**WHAT YOU SHOULD DO:** Reproduce the data in full, exactly as it appears.

(COLLECTED MATERIAL)

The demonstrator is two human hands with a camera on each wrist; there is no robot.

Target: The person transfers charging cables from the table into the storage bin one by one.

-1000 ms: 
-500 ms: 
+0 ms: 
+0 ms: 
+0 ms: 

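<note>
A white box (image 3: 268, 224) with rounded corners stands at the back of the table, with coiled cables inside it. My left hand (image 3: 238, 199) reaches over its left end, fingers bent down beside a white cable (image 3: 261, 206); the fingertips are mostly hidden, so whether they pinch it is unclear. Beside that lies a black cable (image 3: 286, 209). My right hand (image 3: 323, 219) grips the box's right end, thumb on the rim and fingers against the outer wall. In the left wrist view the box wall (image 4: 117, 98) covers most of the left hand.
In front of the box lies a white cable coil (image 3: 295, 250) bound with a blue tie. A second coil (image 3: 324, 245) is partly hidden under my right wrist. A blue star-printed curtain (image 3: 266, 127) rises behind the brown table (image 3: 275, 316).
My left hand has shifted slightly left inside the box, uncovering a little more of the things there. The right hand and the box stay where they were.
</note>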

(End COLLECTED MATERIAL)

**REPLY TO THE EXERCISE:**
The demonstrator is two human hands with a camera on each wrist; there is no robot.

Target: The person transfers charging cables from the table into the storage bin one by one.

-1000 ms: 
-500 ms: 
+0 ms: 
+0 ms: 
+0 ms: 

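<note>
A white box (image 3: 268, 224) with rounded corners stands at the back of the table, with coiled cables inside it. My left hand (image 3: 238, 199) reaches over its left end, fingers bent down beside a white cable (image 3: 261, 206); the fingertips are mostly hidden, so whether they pinch it is unclear. Beside that lies a black cable (image 3: 286, 209). My right hand (image 3: 323, 219) grips the box's right end, thumb on the rim and fingers against the outer wall. In the left wrist view the box wall (image 4: 117, 98) covers most of the left hand.
In front of the box lies a white cable coil (image 3: 295, 250) bound with a blue tie. A second coil (image 3: 324, 245) is partly hidden under my right wrist. A blue star-printed curtain (image 3: 266, 127) rises behind the brown table (image 3: 275, 316).
My left hand has shifted slightly left inside the box, uncovering a little more of the things there. The right hand and the box stay where they were.
</note>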

Fully answered, the exercise is complete.